Every line of the material must appear in the answer exactly as it does here.

=== Begin Enclosure ===

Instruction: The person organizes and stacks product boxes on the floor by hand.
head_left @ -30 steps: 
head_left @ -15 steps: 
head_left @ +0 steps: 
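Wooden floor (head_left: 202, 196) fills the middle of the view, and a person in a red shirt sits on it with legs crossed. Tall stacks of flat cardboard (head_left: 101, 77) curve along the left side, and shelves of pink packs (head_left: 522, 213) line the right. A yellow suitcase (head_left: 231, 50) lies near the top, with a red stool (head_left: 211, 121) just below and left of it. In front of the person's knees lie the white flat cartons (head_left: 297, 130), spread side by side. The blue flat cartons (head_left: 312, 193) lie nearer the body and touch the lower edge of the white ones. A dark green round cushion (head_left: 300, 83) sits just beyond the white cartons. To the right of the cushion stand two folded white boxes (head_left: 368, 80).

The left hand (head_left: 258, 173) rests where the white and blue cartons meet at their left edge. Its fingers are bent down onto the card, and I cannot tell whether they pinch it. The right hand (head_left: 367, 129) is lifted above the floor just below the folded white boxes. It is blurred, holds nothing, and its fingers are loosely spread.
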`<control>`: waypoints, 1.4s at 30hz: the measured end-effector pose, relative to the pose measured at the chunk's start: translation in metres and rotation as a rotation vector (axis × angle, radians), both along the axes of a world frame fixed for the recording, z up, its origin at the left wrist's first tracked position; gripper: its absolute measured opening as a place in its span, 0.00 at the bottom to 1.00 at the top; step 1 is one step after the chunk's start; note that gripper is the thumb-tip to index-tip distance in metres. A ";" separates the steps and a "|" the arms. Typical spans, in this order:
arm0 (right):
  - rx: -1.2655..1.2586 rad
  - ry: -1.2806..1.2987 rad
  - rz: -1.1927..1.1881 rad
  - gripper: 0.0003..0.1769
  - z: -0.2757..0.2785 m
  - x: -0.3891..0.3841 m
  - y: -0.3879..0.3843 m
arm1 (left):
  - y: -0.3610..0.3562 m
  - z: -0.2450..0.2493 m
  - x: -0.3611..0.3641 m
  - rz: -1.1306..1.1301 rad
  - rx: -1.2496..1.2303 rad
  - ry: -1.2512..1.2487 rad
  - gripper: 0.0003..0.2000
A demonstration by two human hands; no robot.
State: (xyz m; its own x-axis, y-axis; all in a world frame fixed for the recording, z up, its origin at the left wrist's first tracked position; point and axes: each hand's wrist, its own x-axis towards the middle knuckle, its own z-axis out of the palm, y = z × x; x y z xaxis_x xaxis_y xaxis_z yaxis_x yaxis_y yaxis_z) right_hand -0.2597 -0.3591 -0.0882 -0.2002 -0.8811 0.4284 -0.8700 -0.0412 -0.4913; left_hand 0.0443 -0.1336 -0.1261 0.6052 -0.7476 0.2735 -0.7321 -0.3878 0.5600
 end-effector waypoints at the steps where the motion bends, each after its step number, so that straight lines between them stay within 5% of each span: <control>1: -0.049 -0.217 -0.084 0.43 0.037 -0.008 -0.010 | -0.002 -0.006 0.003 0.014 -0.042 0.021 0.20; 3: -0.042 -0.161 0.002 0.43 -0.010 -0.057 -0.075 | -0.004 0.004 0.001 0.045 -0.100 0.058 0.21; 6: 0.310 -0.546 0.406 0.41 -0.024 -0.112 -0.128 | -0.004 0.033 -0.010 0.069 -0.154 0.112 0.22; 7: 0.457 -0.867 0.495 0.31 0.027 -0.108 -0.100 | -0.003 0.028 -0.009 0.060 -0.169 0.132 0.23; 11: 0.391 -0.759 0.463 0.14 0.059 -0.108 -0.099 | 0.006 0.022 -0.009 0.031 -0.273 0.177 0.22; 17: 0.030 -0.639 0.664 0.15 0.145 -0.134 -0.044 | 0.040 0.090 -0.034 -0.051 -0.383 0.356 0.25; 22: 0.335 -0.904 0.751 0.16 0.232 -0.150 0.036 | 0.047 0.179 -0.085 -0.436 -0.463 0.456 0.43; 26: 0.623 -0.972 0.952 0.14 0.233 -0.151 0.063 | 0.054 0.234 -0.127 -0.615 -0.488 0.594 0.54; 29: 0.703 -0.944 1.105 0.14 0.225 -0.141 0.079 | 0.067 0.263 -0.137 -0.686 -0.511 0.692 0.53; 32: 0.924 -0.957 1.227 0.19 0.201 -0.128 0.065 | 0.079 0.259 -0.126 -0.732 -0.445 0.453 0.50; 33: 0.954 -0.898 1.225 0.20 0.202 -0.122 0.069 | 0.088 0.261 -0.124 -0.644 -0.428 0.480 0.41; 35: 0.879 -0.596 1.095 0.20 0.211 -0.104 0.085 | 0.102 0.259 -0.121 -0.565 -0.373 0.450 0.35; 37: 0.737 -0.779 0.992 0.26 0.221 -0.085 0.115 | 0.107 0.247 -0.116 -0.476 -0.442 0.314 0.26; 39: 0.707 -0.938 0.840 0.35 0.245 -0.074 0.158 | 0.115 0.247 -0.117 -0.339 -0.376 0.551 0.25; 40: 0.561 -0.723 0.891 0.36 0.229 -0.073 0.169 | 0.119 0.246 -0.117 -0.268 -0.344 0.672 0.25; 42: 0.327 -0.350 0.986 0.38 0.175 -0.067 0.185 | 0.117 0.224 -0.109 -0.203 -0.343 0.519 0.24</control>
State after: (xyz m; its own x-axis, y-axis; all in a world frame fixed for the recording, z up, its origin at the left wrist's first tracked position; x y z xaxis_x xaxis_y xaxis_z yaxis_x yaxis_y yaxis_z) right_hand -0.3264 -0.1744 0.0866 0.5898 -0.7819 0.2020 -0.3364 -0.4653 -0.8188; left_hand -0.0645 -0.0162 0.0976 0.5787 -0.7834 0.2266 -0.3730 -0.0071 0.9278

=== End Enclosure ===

* RESPONSE BOX *
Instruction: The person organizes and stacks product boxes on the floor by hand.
head_left @ -30 steps: 
head_left @ -15 steps: 
head_left @ +0 steps: 
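Wooden floor (head_left: 202, 196) fills the middle of the view, and a person in a red shirt sits on it with legs crossed. Tall stacks of flat cardboard (head_left: 101, 77) curve along the left side, and shelves of pink packs (head_left: 522, 213) line the right. A yellow suitcase (head_left: 231, 50) lies near the top, with a red stool (head_left: 211, 121) just below and left of it. In front of the person's knees lie the white flat cartons (head_left: 297, 130), spread side by side. The blue flat cartons (head_left: 312, 193) lie nearer the body and touch the lower edge of the white ones. A dark green round cushion (head_left: 300, 83) sits just beyond the white cartons. To the right of the cushion stand two folded white boxes (head_left: 368, 80).

The left hand (head_left: 258, 173) rests where the white and blue cartons meet at their left edge. Its fingers are bent down onto the card, and I cannot tell whether they pinch it. The right hand (head_left: 367, 129) is lifted above the floor just below the folded white boxes. It is blurred, holds nothing, and its fingers are loosely spread.
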`<control>`: waypoints, 1.4s at 30hz: the measured end-effector pose, relative to the pose measured at the chunk's start: translation in metres and rotation as a rotation vector (axis × angle, radians), both along the axes of a world frame fixed for the recording, z up, its origin at the left wrist's first tracked position; gripper: its absolute measured opening as a place in its span, 0.00 at the bottom to 1.00 at the top; step 1 is one step after the chunk's start; note that gripper is the thumb-tip to index-tip distance in metres. A ";" separates the steps and a "|" the arms. Typical spans, in this order:
arm0 (right):
  - rx: -1.2655..1.2586 rad
  - ry: -1.2806..1.2987 rad
  - rz: -1.1927..1.1881 rad
  - gripper: 0.0003..0.1769
  - z: -0.2757..0.2785 m
  - x: -0.3891..0.3841 m
  - y: -0.3879..0.3843 m
arm1 (left):
  - y: -0.3610..0.3562 m
  - z: -0.2450..0.2493 m
  - x: -0.3611..0.3641 m
  - rz: -1.1306..1.1301 rad
  - rx: -1.2496..1.2303 rad
  - ry: -1.2512..1.2487 rad
  - gripper: 0.0003..0.2000
A demonstration by two human hands; no robot.
State: (xyz m; its own x-axis, y-axis; all in a world frame fixed for the recording, z up, its origin at the left wrist's first tracked position; point and axes: each hand's wrist, its own x-axis towards the middle knuckle, its own z-axis out of the palm, y = z × x; x y z xaxis_x xaxis_y xaxis_z yaxis_x yaxis_y yaxis_z) right_hand -0.2597 -0.3591 -0.0882 -0.2002 -0.8811 0.4284 -0.8700 -0.0412 -0.4913; left_hand 0.0443 -0.1336 -0.1261 0.6052 -0.7476 0.2735 -0.7321 -0.3878 0.5600
 end-effector waypoints at the steps where the motion bends, each after its step number, so that straight lines between them stay within 5% of each span: <control>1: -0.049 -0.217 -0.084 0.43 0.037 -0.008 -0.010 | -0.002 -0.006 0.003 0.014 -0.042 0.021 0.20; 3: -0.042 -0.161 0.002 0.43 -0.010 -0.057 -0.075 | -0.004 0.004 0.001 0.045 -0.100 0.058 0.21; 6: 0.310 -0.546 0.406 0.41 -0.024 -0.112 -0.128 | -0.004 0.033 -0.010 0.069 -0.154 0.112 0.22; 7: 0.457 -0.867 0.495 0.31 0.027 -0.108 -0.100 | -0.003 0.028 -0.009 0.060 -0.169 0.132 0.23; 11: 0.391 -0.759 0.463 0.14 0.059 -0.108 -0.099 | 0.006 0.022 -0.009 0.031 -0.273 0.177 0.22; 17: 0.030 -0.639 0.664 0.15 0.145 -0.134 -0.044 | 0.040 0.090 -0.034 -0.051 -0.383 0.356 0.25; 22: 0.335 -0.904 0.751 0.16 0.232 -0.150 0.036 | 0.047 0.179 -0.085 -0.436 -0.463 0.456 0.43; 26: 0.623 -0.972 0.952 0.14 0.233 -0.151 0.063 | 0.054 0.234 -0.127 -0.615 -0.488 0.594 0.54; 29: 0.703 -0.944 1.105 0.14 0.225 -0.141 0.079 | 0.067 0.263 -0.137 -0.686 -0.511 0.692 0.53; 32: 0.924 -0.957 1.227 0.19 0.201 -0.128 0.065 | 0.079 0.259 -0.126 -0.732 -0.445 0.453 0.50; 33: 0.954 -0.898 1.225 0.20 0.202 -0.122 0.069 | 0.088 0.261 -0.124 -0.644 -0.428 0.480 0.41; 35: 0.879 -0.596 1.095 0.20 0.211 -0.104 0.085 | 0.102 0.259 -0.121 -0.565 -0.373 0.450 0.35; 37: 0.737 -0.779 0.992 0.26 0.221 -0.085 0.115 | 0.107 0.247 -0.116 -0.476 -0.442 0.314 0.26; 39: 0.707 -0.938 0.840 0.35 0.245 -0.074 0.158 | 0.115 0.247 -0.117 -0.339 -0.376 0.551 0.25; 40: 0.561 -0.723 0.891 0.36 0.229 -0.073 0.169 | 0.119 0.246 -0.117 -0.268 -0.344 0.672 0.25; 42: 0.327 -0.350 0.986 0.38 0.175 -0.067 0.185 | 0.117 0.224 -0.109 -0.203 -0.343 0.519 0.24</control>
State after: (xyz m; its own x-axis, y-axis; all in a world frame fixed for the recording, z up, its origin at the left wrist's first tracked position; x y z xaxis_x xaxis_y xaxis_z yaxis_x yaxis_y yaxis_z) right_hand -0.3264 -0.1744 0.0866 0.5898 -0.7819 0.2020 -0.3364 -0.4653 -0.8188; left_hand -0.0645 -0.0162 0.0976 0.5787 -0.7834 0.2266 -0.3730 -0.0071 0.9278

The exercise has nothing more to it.